1. How many students are enrolled in public and private schools in the United States? According to U.S. Department of Education estimates, there are 47.6 million students in public schools and 5.9 million in private schools.[1] As many as 2 million children are home-schooled.[2] As of the 2000-2001 school year, there were 93,273 public elementary and secondary schools and 27,223 private elementary and secondary schools.[3] As of January 2004, there were 2,996 charter schools.[4]

2. How do U.S. students fare on national assessments? According to the most recent NAEP assessments, only 31 percent of 4th graders are proficient in reading, while 32 percent are proficient in mathematics, 29 percent in science, and 18 percent in American history. Low-income students did half as well. In fact, over half of poor fourth graders failed to show even a basic level of knowledge in reading, science, or history.[5] For state-level NAEP achievement data, see NAEP’s “State Profiles” page.

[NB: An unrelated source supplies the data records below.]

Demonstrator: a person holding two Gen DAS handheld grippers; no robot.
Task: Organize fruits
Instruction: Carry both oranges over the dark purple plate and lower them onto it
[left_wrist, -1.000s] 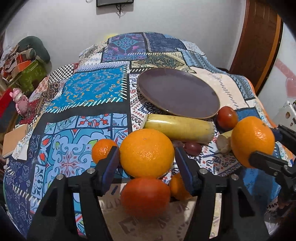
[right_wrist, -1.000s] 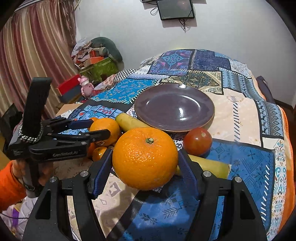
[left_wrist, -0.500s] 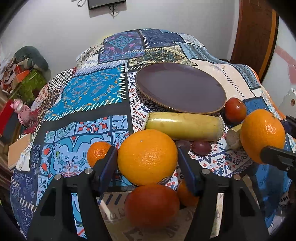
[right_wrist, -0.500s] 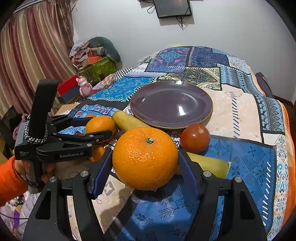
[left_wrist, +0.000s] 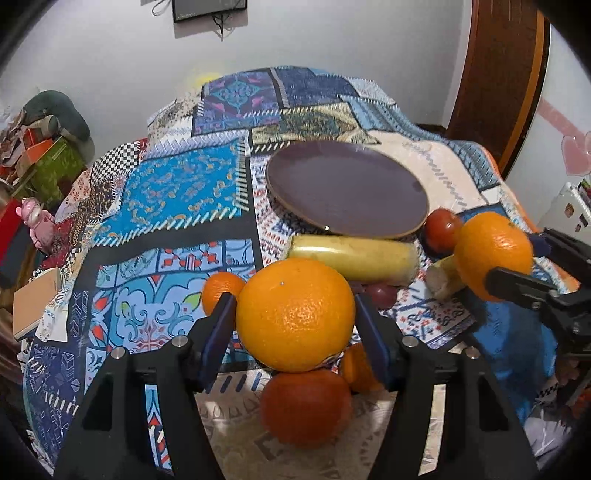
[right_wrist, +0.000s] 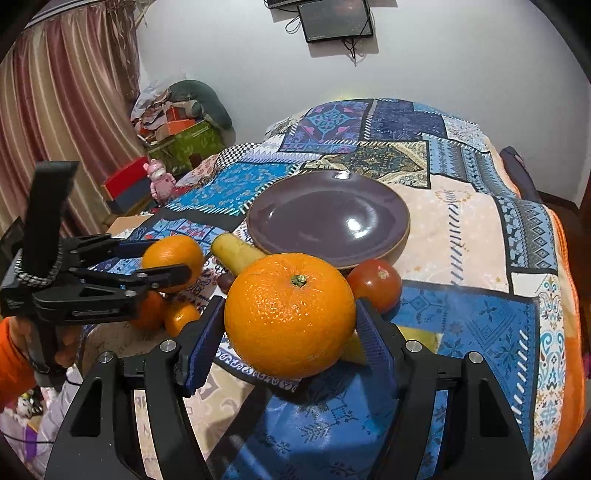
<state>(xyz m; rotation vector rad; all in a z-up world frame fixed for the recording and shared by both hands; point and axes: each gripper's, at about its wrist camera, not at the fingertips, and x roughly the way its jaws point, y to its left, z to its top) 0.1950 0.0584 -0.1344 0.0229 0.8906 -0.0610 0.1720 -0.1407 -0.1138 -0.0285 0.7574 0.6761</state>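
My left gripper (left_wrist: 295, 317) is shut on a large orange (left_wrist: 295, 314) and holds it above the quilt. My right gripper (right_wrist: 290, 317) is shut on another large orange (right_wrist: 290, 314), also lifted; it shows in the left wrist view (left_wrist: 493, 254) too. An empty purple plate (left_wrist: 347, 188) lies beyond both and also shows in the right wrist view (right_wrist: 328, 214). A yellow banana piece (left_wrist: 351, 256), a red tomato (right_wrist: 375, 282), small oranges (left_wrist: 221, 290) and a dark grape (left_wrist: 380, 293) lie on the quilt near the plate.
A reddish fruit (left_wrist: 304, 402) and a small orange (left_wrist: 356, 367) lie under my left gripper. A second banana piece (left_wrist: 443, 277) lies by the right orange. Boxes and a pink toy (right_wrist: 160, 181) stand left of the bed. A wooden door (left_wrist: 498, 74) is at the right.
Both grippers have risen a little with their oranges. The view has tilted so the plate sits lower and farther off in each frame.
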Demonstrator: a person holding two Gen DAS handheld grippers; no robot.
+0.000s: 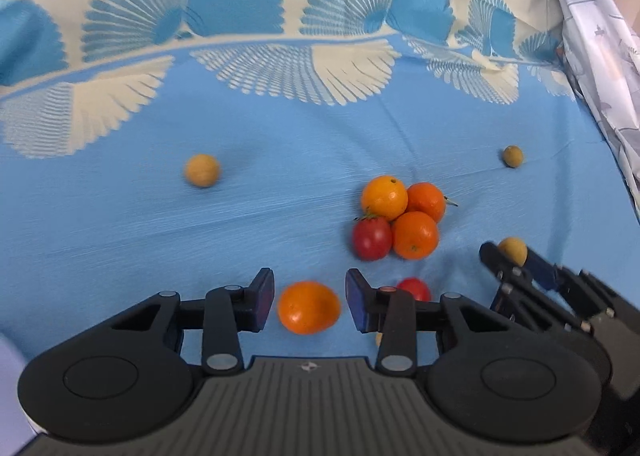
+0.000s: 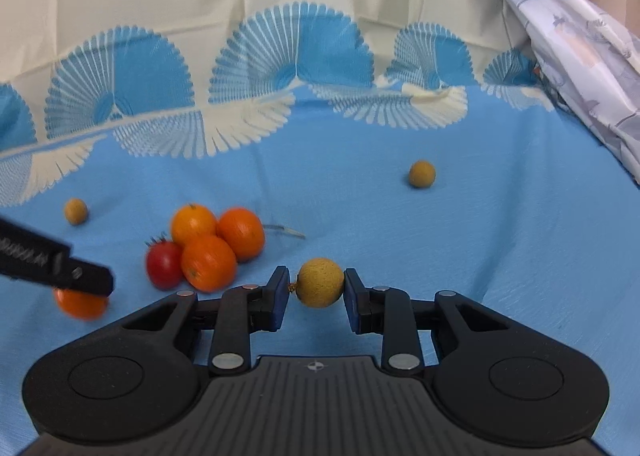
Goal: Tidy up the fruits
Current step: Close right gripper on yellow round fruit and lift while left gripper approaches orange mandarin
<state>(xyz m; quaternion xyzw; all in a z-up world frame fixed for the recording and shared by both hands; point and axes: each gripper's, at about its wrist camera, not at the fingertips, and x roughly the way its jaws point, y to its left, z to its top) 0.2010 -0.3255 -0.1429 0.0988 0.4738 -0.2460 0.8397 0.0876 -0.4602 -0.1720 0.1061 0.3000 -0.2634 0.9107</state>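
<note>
An orange [image 1: 309,307] lies on the blue cloth [image 1: 160,236] between the fingertips of my left gripper [image 1: 310,298]; thin gaps show on both sides, so the jaws are open. Its finger [image 2: 86,278] hangs over that orange [image 2: 80,304] in the right wrist view. My right gripper [image 2: 316,288] is shut on a tan longan [image 2: 320,282], also visible as the longan [image 1: 513,250] at the right. Three oranges [image 1: 414,234] and a red tomato [image 1: 372,238] sit in a cluster. A second tomato [image 1: 414,288] is half hidden behind my left gripper's right finger.
Two loose longans lie on the cloth, one at the far left [image 1: 202,170] and one at the far right [image 1: 512,156]. A pale patterned fabric [image 1: 600,56] rises along the right edge. The cloth's cream fan-patterned part [image 1: 280,68] slopes up at the back.
</note>
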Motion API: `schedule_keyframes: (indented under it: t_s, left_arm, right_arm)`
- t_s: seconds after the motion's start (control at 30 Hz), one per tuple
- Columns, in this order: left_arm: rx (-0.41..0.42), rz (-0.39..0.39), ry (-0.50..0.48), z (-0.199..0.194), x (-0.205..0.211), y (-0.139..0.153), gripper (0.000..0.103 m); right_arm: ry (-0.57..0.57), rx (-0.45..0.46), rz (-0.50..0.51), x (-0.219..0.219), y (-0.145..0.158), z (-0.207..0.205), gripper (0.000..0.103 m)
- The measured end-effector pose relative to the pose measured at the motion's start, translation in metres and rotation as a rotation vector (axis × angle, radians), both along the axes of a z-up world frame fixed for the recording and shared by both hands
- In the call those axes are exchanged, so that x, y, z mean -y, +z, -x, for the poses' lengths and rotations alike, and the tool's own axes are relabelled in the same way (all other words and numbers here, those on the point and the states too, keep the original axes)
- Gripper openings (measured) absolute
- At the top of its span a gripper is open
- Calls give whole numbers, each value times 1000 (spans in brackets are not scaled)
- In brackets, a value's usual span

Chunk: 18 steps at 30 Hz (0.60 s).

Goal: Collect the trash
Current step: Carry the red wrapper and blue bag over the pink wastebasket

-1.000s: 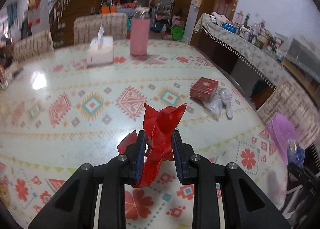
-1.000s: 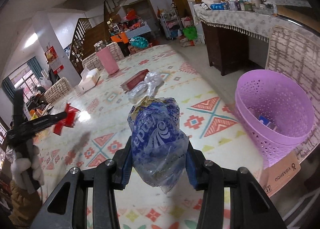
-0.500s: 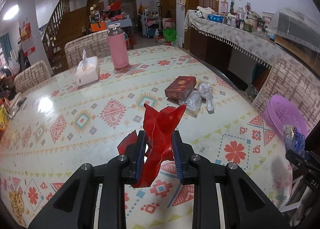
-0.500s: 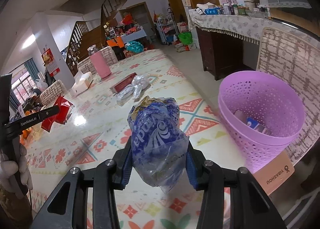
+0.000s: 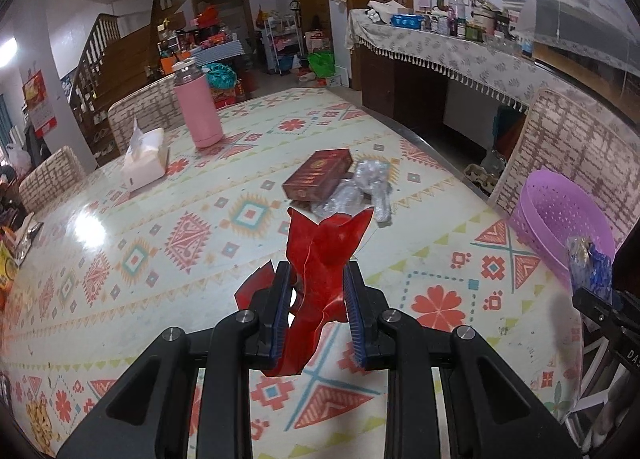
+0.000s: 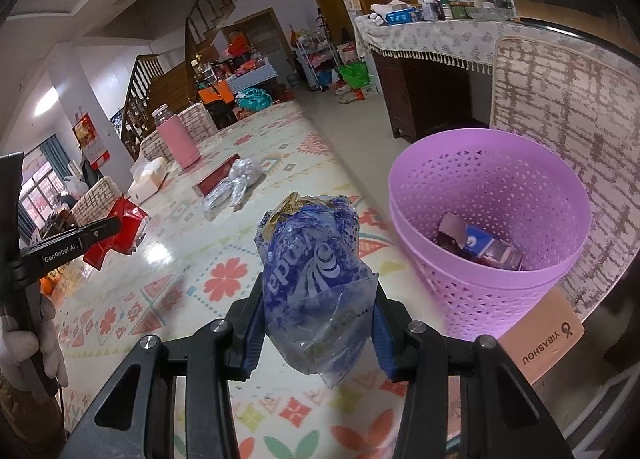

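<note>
My left gripper (image 5: 316, 299) is shut on a crumpled red wrapper (image 5: 324, 259), held above the patterned table (image 5: 160, 259). My right gripper (image 6: 316, 299) is shut on a blue and clear plastic bag (image 6: 312, 267), held above the table edge just left of the purple perforated trash basket (image 6: 492, 259). The basket holds a blue carton and other scraps. The basket (image 5: 560, 219) also shows at the right of the left wrist view, with the bag (image 5: 588, 263) in front of it. A crumpled clear plastic wrapper (image 5: 360, 191) lies on the table beside a red box (image 5: 318, 175).
A pink flask (image 5: 198, 111) and a white tissue box (image 5: 144, 159) stand at the far side of the table. Woven chairs (image 6: 568, 107) surround the table. A cardboard box (image 6: 548, 339) sits under the basket. A cluttered sideboard (image 5: 460, 47) lines the right wall.
Both grippers have moved right toward the basket, still holding their trash. The basket appears larger and nearer in both views.
</note>
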<state>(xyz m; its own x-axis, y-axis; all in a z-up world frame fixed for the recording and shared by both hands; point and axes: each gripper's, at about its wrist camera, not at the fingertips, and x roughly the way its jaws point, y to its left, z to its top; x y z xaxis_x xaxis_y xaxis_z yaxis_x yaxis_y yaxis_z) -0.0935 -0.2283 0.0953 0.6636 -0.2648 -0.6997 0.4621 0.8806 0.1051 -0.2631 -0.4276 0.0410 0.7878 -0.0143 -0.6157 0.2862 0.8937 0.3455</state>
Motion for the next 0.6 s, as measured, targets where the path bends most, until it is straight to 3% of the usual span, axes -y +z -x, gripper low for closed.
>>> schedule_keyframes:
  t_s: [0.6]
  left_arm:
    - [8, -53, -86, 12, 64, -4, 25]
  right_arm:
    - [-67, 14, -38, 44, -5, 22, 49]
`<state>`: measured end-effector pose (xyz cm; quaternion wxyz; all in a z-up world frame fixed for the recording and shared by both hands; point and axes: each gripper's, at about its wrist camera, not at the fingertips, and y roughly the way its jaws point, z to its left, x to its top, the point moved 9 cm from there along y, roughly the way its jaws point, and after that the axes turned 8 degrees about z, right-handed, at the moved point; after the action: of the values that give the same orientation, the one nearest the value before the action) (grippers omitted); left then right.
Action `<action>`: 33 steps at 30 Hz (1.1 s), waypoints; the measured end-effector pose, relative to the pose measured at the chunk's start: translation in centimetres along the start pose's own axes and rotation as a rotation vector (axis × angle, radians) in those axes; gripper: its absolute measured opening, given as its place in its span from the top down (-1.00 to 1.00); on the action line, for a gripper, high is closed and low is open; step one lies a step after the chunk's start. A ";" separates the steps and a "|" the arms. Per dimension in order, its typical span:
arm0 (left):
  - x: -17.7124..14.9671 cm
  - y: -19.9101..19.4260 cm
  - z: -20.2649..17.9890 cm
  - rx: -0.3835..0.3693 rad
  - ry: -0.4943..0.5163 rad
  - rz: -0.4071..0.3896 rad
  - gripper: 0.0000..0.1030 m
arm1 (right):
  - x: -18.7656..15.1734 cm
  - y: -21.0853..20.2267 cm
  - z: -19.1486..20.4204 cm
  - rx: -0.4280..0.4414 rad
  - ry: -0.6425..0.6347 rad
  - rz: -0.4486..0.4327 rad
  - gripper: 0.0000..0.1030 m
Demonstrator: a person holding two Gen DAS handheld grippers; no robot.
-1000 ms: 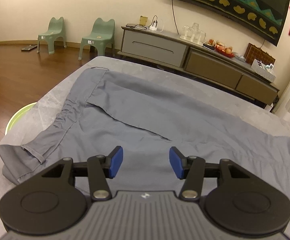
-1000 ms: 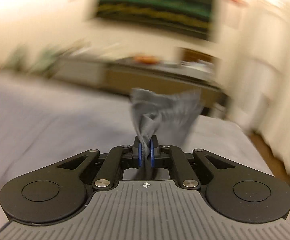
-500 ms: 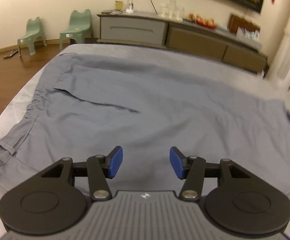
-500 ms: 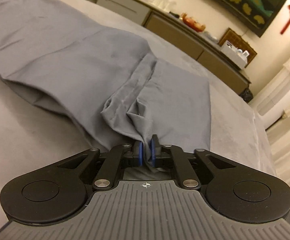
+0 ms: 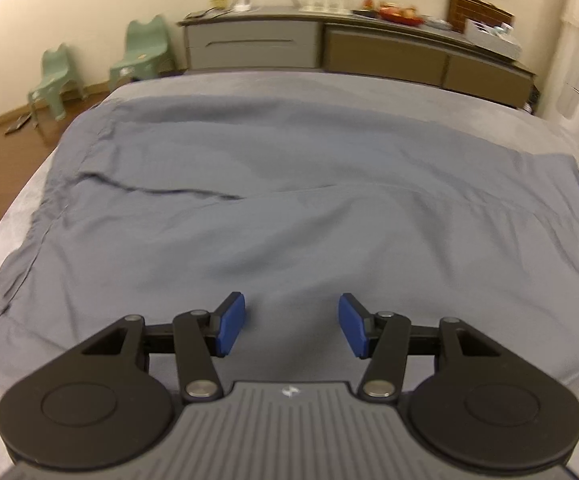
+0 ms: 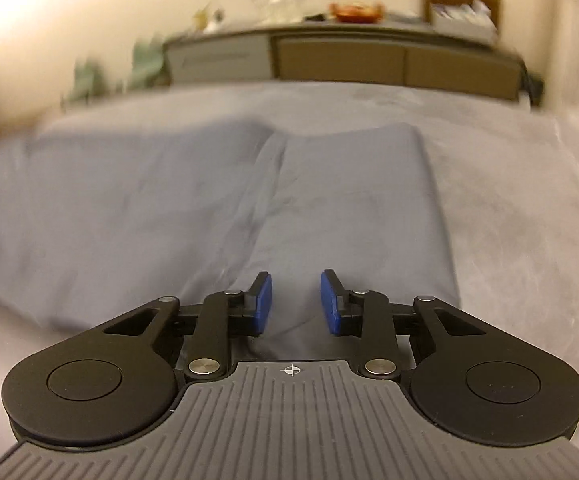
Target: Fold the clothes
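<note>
Wide flat surface covered in pale grey suede-like cloth [image 5: 225, 80], edges rounded at the near left. Lying directly on it: large blue-grey woven cotton garment [image 5: 289, 216], spread mostly flat, dark crease line across its left part, seamed hem at the left edge. Right wrist view blurred: same garment [image 6: 353, 208], folded end, bare cover [image 6: 521, 208] beside it.
</note>
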<state>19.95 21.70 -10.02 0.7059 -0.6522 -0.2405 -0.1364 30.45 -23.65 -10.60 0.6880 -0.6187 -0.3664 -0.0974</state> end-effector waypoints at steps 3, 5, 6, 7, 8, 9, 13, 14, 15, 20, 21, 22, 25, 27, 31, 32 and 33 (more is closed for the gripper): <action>-0.6 0.7 -0.2 0.058 0.048 0.028 -0.14 | 0.1 0.5 -2.1 -0.236 -0.095 0.033 0.42; -0.8 1.0 1.2 0.085 0.020 0.027 -0.27 | 0.1 0.6 -3.6 -0.220 -0.046 0.032 0.42; -0.9 1.0 2.4 0.103 -0.008 0.028 -0.26 | 0.0 0.6 -4.4 -0.212 -0.021 0.031 0.42; -1.1 0.9 3.5 0.126 -0.035 0.030 -0.26 | 0.0 0.6 -5.1 -0.205 0.001 0.030 0.42; -1.3 0.8 4.8 0.149 -0.061 0.032 -0.26 | 0.0 0.6 -5.0 -0.211 0.004 0.027 0.41; -1.6 0.7 5.9 0.171 -0.082 0.036 -0.27 | 0.0 0.7 -5.0 -0.217 0.007 0.024 0.41; -2.9 -0.5 9.5 0.232 -0.163 0.037 -0.25 | 0.2 0.8 -5.4 -0.266 0.006 0.034 0.38; -3.2 -0.9 10.3 0.235 -0.186 0.034 -0.19 | 0.6 1.0 -5.7 -0.287 -0.002 0.044 0.37; -3.5 -1.3 11.1 0.238 -0.209 0.031 -0.02 | 1.0 1.5 -5.8 -0.314 -0.014 0.056 0.34; -4.5 -6.9 18.7 0.011 -0.602 -0.152 -0.14 | 1.8 -0.8 -4.7 -0.567 -0.100 0.064 0.03; -5.3 -7.4 20.4 -0.029 -0.686 -0.165 -0.14 | 2.7 -2.2 -3.3 -0.603 -0.134 -0.002 0.02; -6.2 -7.7 22.0 -0.063 -0.766 -0.170 -0.14 | 3.6 -3.6 -1.7 -0.632 -0.168 -0.069 -0.05; -8.9 -7.6 25.7 -0.172 -0.967 -0.173 -0.17 | 5.1 -6.0 7.2 -0.514 -0.266 -0.249 -0.27; -9.7 -7.4 26.9 -0.229 -1.038 -0.177 -0.22 | 5.2 -6.3 14.5 -0.395 -0.348 -0.320 -0.35; -10.8 -6.8 28.9 -0.327 -1.147 -0.184 -0.34 | 3.4 -5.0 33.5 -0.097 -0.641 -0.369 -0.52; -10.9 -6.5 29.2 -0.344 -1.159 -0.176 -0.36 | 3.2 -4.9 37.9 -0.040 -0.698 -0.387 -0.54; -11.0 -5.9 29.4 -0.365 -1.173 -0.166 -0.40 | 3.1 -4.7 42.4 0.019 -0.753 -0.388 -0.56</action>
<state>2.92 48.70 -9.68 0.3202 -0.7076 -0.6114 0.1514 13.61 15.44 -6.43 0.4806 -0.5242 -0.7029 0.0110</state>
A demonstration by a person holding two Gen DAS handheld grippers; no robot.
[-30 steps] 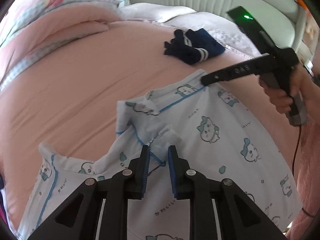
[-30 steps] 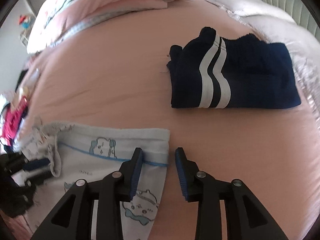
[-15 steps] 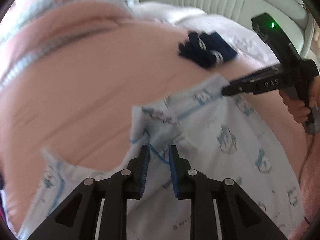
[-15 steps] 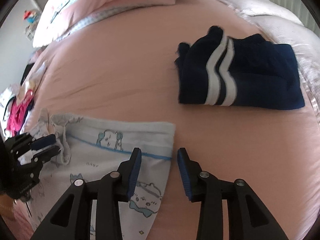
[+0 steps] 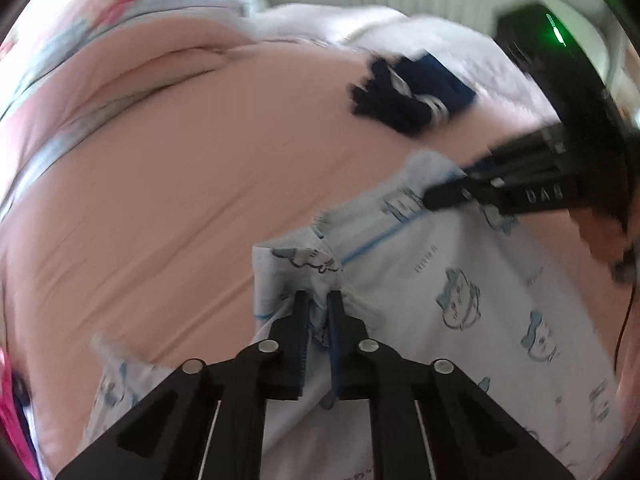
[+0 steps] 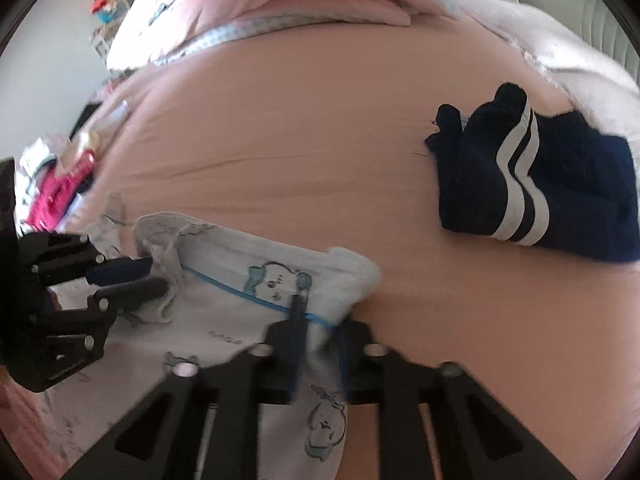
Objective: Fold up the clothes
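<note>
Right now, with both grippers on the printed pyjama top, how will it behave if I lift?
The pyjama top is likely floppy: it bunches at the left gripper. Between that and the right gripper, whose jaws are closing on its corner, it should sag. It looks thin, so probably light, dragging over the pink sheet.

Soft matt cloth, pale blue with printed cartoon figures, for the pyjama top. Smooth pink matt fabric on the bed sheet. Thicker dark navy knit with white stripes for the folded garment. Matt black plastic with small bright metal screws on the left gripper.
</note>
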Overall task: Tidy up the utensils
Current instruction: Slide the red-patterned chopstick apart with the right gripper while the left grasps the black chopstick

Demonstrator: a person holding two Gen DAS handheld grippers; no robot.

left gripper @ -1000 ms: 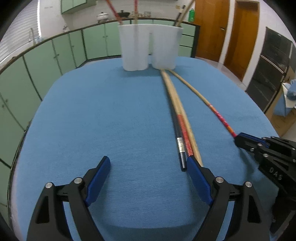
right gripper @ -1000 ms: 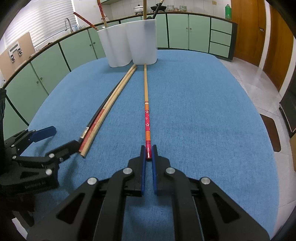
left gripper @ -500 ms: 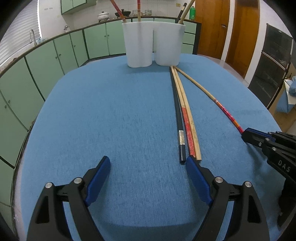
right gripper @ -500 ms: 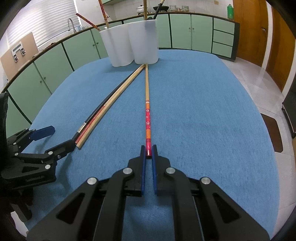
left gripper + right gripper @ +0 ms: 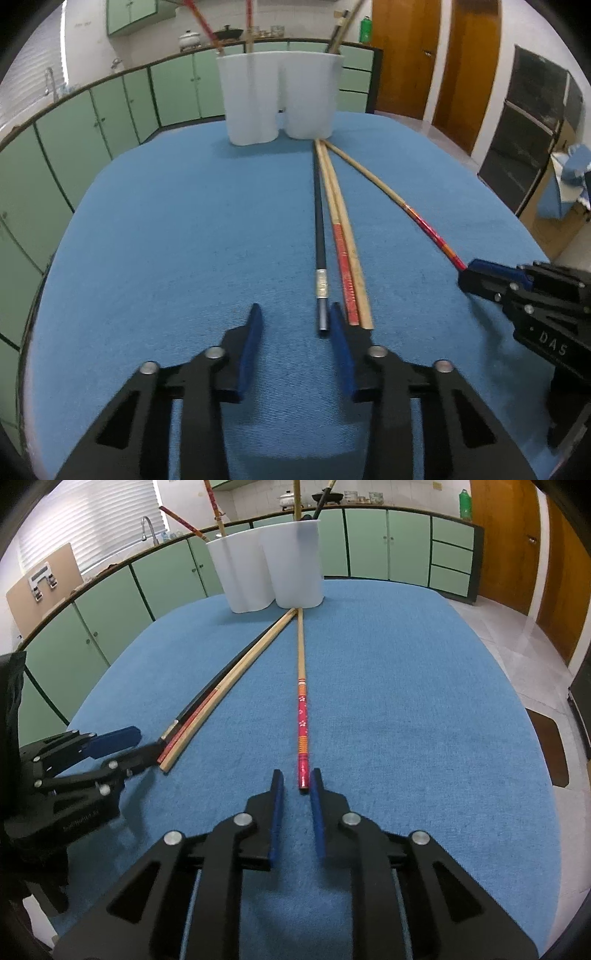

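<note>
Three chopsticks lie side by side on the blue cloth: a black one, a red-and-wood one and a plain wooden one. My left gripper is closing; the black stick's near end sits between its fingers, close to the right one, unpinched. A red patterned chopstick lies apart to the right. My right gripper is opening, and that stick's end rests loose between its blue pads. A white two-lobed holder at the far end holds several upright chopsticks.
The blue cloth covers a rounded table whose edges fall away on all sides. Green cabinets ring the room behind, wooden doors stand at the right. Each gripper shows in the other's view: right gripper, left gripper.
The left jaws have come in from wide apart to a narrow gap around the black chopstick's end. The right jaws, shut on the red chopstick's end before, have parted.
</note>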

3. What percentage of students graduate from high school and college? Seventy percent of public school students graduate on time, and less than half of these students are qualified to attend four-year colleges or universities. Roughly half of black and Hispanic students graduate on time.[6] Twenty-six percent of Americans have a bachelor’s or higher degree.[7] Women earn more associate’s, bachelor’s, and master’s degrees and almost half of professional and doctorate degrees.[8]

4. How much do Americans spend on education? Over the past 30 years, average per-pupil expenditures for public, elementary, and secondary schools have nearly doubled, rising from $3,931 in 1971-1972 to $7,524 in 2001-2002, in constant dollars.[9] Expenditures vary by state, with the District of Columbia spending the most at $12,046 and Utah the least at $4,674 per student.[10] Total federal, state, and local spending for education, both public and private, climbed to $745 billion for the 2000-2001 school year. Sixty-one percent, or $454 billion, was spent on K-12 education.[11]Local funding accounts for approximately 44 percent of pending, state 49 percent, and federal 6 percent.[12] The average private school tuition, according to a 2003 Cato Institute study, is $4,689. The average private elementary school tuition is less than $3,500, and the average secondary school tuition is $6,052.[13]

Federal Funding

In 2002, taxpayers spent an estimated $108 billion on education at the federal level, of which about 49 percent went through the Department of Education. The Departments of Health and Human Services, Agriculture, Labor, Defense, and Interior also spent large amounts of money.[14]

Fifty-three billion dollars went to elementary and secondary school programs. Just under half of this amount was spent on programs under the Elementary and Secondary Education Act (No Child Left Behind Act) and on special and vocational education.[15]

Higher Education

Over half of full-time undergraduates attending four-year colleges and universities receive federal loans or grants. While participation in federal higher education programs was higher among the poor, a quarter of undergraduates from families with incomes over $100,000 received financial aid. Discretionary programs alone cost taxpayers $22.6 billion in 2003.[16]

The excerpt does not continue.